> _Work task_
Line by line, copy out the data that follows.

─── Data in this exercise

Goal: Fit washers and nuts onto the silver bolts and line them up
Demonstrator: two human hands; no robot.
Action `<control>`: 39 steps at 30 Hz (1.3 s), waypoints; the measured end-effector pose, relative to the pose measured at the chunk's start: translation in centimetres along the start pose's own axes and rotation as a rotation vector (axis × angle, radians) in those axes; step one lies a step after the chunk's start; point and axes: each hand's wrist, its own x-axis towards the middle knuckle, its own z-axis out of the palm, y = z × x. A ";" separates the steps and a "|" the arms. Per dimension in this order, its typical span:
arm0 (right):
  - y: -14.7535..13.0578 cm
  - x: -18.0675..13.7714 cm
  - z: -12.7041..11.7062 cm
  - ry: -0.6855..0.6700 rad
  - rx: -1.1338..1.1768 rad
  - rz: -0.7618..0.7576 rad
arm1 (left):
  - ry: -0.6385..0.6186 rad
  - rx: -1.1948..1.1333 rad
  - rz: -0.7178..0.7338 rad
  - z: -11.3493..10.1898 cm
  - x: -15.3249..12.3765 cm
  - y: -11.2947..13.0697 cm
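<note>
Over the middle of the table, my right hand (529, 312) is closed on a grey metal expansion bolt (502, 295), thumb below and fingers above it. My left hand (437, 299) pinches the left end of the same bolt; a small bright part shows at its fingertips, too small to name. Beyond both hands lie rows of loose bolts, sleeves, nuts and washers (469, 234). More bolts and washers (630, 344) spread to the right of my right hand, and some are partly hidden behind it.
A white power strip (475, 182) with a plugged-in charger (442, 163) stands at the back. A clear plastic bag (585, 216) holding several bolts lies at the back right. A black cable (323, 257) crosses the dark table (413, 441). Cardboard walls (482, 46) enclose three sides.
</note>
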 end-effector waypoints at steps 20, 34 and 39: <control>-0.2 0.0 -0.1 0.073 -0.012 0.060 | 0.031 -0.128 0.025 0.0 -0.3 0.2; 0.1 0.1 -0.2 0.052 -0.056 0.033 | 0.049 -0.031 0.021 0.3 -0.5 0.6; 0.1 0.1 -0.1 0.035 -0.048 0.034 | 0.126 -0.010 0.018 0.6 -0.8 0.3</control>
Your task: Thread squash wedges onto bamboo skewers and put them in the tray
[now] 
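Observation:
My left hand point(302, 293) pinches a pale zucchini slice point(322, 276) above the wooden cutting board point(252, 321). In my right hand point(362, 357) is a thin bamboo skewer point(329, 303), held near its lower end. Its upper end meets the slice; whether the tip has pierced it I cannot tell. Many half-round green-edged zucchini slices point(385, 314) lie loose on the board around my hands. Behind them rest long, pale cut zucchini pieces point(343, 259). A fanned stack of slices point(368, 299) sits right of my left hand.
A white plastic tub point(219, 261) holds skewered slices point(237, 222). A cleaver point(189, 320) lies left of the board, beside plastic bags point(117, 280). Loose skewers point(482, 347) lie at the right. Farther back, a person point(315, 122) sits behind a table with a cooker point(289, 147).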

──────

> _Solution to this problem_
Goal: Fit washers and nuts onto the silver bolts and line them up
Demonstrator: two human hands; no robot.
Action `<control>`: 39 steps at 30 Hz (1.3 s), waypoints; the measured end-effector pose, relative to the pose measured at the chunk's start: translation in centimetres along the start pose's own axes and rotation as a rotation vector (axis × angle, radians) in those axes; step one lies a step after the chunk's start; point and axes: each hand's wrist, its own x-axis towards the middle knuckle, its own z-axis out of the palm, y = z × x. A ";" separates the steps and a "|" the arms. Per dimension in this order, its typical span:
arm0 (right):
  - y: -14.7535..13.0578 cm
  - x: -18.0675..13.7714 cm
  - z: -12.7041..11.7062 cm
  - ry: -0.6855..0.6700 rad
  - rx: -1.1338..1.1768 rad
  - rz: -0.7618..0.7576 rad
arm1 (left):
  - ry: -0.6385..0.6186 rad
  - rx: -1.1948..1.1333 rad
  - rz: -0.7178..0.7338 rad
  - z: -11.3493..10.1898 cm
  - x: -15.3249..12.3765 cm
  - y: -11.2947..13.0697 cm
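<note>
Over the middle of the table, my right hand (529, 312) is closed on a grey metal expansion bolt (502, 295), thumb below and fingers above it. My left hand (437, 299) pinches the left end of the same bolt; a small bright part shows at its fingertips, too small to name. Beyond both hands lie rows of loose bolts, sleeves, nuts and washers (469, 234). More bolts and washers (630, 344) spread to the right of my right hand, and some are partly hidden behind it.
A white power strip (475, 182) with a plugged-in charger (442, 163) stands at the back. A clear plastic bag (585, 216) holding several bolts lies at the back right. A black cable (323, 257) crosses the dark table (413, 441). Cardboard walls (482, 46) enclose three sides.
</note>
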 end-effector waypoints at steps 20, 34 and 39: <control>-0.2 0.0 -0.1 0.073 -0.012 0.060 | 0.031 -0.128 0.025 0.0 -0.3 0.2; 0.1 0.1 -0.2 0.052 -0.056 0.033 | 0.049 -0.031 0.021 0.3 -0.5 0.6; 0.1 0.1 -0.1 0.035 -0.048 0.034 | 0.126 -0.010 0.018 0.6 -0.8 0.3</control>
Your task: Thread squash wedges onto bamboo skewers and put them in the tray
[now] 
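Observation:
My left hand point(302, 293) pinches a pale zucchini slice point(322, 276) above the wooden cutting board point(252, 321). In my right hand point(362, 357) is a thin bamboo skewer point(329, 303), held near its lower end. Its upper end meets the slice; whether the tip has pierced it I cannot tell. Many half-round green-edged zucchini slices point(385, 314) lie loose on the board around my hands. Behind them rest long, pale cut zucchini pieces point(343, 259). A fanned stack of slices point(368, 299) sits right of my left hand.
A white plastic tub point(219, 261) holds skewered slices point(237, 222). A cleaver point(189, 320) lies left of the board, beside plastic bags point(117, 280). Loose skewers point(482, 347) lie at the right. Farther back, a person point(315, 122) sits behind a table with a cooker point(289, 147).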

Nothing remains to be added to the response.